For months, marketing and online-services companies have dreaded the coming of the General Data Protection Regulation (GDPR), pro-privacy rules protecting European citizens that went into force on May 25. Yet, few understood the impact that the rules would have on another group: security researchers.
Worried about falling afoul of the regulations, a number of domain-name registrars have limited access to the formerly-public database listing the contact information for the owners and technical contacts of domains. The Whois database maintained by those registrars is a useful tool for security researchers to use as an initial step toward tracking down malicious actors.
Similar services have shut down as well. A blockchain startup that included information about whether a wallet owner had passed a background check shuttered its service. And academic and industry researchers worry that their databases used to track down bad actors could expose them to legal liability.

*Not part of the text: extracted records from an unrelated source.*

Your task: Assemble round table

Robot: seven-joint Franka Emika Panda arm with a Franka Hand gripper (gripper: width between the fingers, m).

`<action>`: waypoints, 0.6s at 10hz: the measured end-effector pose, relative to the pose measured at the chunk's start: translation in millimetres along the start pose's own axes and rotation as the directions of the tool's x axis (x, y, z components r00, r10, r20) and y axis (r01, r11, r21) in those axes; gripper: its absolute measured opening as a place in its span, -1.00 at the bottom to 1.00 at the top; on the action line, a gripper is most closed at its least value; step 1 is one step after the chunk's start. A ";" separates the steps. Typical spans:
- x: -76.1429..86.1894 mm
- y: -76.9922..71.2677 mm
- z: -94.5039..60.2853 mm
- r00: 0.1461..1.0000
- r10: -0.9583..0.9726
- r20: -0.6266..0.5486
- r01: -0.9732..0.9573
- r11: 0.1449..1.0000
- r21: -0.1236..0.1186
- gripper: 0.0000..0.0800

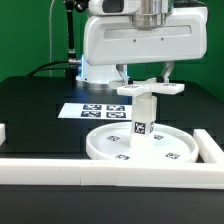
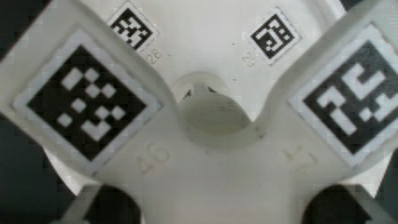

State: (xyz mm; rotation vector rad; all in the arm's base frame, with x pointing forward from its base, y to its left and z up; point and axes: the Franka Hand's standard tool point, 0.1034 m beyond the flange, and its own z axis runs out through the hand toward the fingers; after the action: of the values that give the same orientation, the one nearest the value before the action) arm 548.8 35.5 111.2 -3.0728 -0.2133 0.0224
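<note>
The round disc [image 1: 112, 147] lies flat on the black table, rim up. The short leg [image 1: 146, 118] stands upright at its centre, a tag on its side. The cross-shaped base [image 1: 150, 89] sits level on top of the leg, and my gripper [image 1: 147, 79] comes down from above, shut on it with a finger on each side. In the wrist view the base [image 2: 210, 75] fills the picture, with tagged lobes around a round central boss. The dark fingertips [image 2: 118, 206] press against its two edges, with my gripper [image 2: 231, 210] centred over it.
The marker board [image 1: 95, 110] lies behind the disc toward the exterior view's left. White border rails run along the front [image 1: 90, 170], the right [image 1: 209, 146] and the left [image 1: 3, 131]. The arm's white body [image 1: 130, 40] hangs over the back of the table.
</note>
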 end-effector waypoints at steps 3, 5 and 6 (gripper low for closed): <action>0.0 0.0 0.0 1.000 0.000 0.000 0.000 1.000 0.000 0.12; 0.0 0.0 0.0 1.000 0.020 0.000 -0.020 1.000 0.000 0.12; 0.2 0.4 0.3 0.997 0.074 -0.002 -0.074 0.997 0.000 0.12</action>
State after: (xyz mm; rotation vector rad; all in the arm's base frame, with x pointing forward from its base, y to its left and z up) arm 549.1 35.1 110.9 -3.0789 -0.0989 0.0234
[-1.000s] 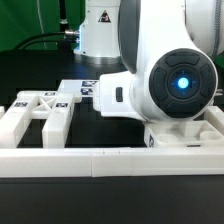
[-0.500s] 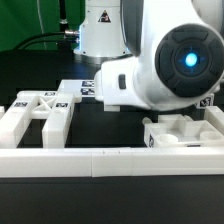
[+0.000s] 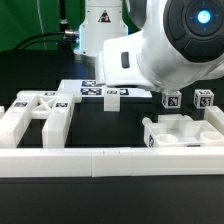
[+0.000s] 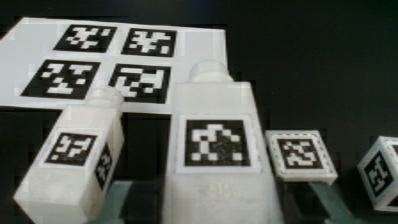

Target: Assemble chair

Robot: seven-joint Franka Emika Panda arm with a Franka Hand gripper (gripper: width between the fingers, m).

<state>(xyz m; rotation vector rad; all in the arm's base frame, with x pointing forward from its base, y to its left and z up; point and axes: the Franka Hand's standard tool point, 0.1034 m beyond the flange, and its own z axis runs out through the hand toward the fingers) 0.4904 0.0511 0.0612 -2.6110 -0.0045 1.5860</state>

In fact, the GDPR has garnered polar opposite reactions from developers and security professionals, said Guy-Vincent Jourdan, an associate professor of electrical engineering and computer science at the University of Ottawa, who described the reactions at two conferences he recently attended.
“I was at a web conference, and there, people were uncorking champagne—everyone was celebrating about GDPR, because it was so great and they were excited about it,” he said. “While at the security conference, everyone was crying and saying this was the end of the world.”
The GDPR aims to curtail the unwanted use of data and give consumers more control of their own data. Companies that use Whois data for mass emails and spammers who use it for fraud schemes will violate the rules. The publishing of identifying data—which includes IP address and many blockchain implementations—along with sensitive information also violates the GDPR.
Security researchers have traditionally found uses for public data in ways that were not intended. If those methods reveal the subject’s identity, the researchers could violate sections of the GDPR. It will take both time and due diligence for security researchers to determine whether their investigative methods are impacted by the regulations.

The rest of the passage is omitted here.